Nadella hat es für 2,5 Milliarden Dollar vor einem Jahr gekauft – auch um einen populären Titel für die HoloLens anbieten zu können. Bekanntester Mitbewerber im Bereich der AR ist Google Glass.

Für die HoloLens steht noch kein Verkaufstermin fest. Entwickler sollen nächstes Jahr eine Vorabversion bekommen. Daher werden AR-Systeme, bis sie bezahlbar und nutzerfreundlich sind, „noch etwas Zeit brauchen“, meint Avni Yerli, Chef des Frankfurter Spieleentwicklers Crytek. Die Oculus könnte bereits in den kommenden Jahren massenmarkttauglich werden.

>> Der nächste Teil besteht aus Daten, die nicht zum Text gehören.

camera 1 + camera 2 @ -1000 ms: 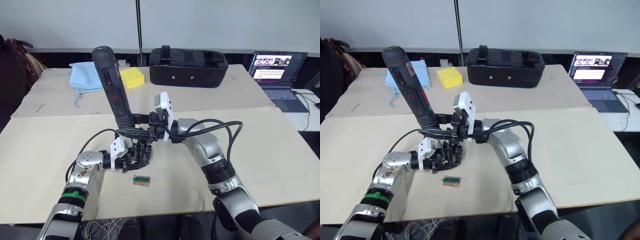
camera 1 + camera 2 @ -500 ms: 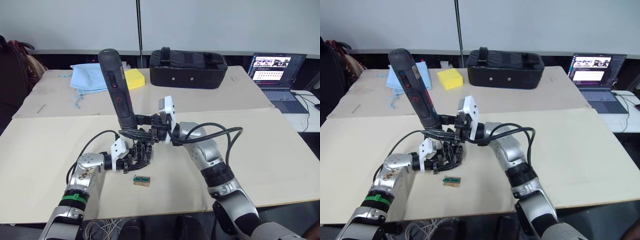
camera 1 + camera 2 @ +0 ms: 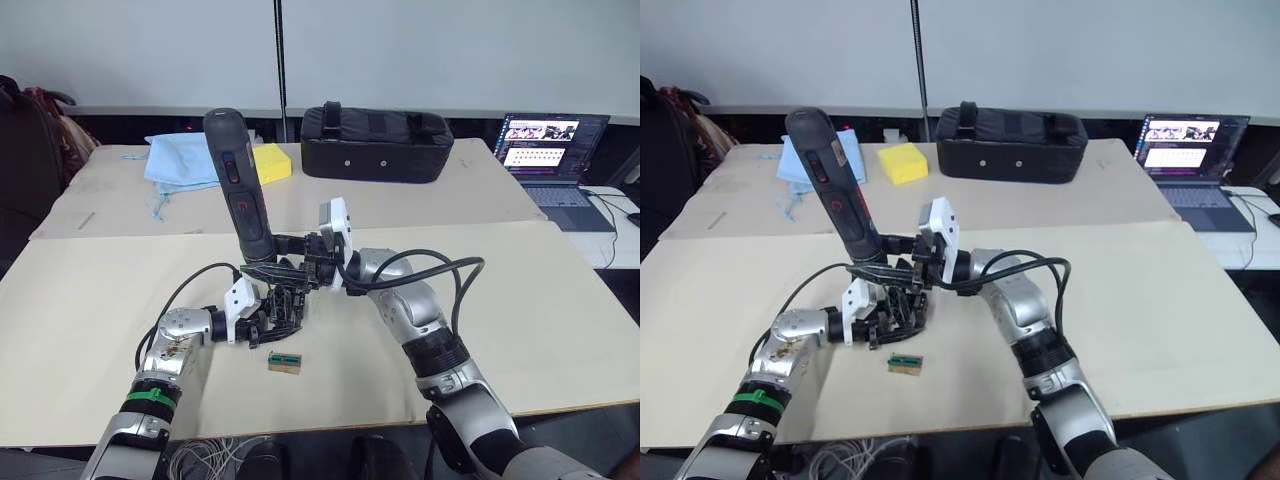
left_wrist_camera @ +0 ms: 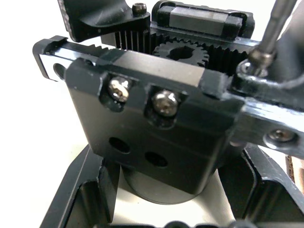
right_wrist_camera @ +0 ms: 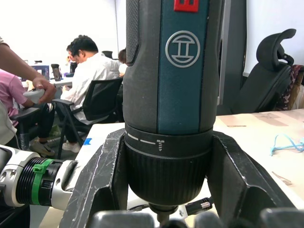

Letztlich hängt der Erfolg der Systeme von Zahl und Beliebtheit der angebotenen Spiele ab. Angesichts vieler angekündigter Titel für die Oculus scheint Facebook im Vorteil zu sein. Zumal Facebook sich darauf vorzubereiten scheint, künftig beide Systeme zu verschmelzen. Jedenfalls hat der Konzern schon mal Surreal Vision übernommen. Die britische Firma ist ein Spezialist für gemischte Realitäten, indem sie die echte Welt in die virtuelle überträgt.

Microsoft-Chef Nadella weiß um den Rückstand und positioniert die HoloLens daher nicht mehr allein als Spielgerät: Unternehmen sollen die Brille ebenfalls nutzen, etwa um Servicetechniker durch die Reparatur einer Maschine zu führen.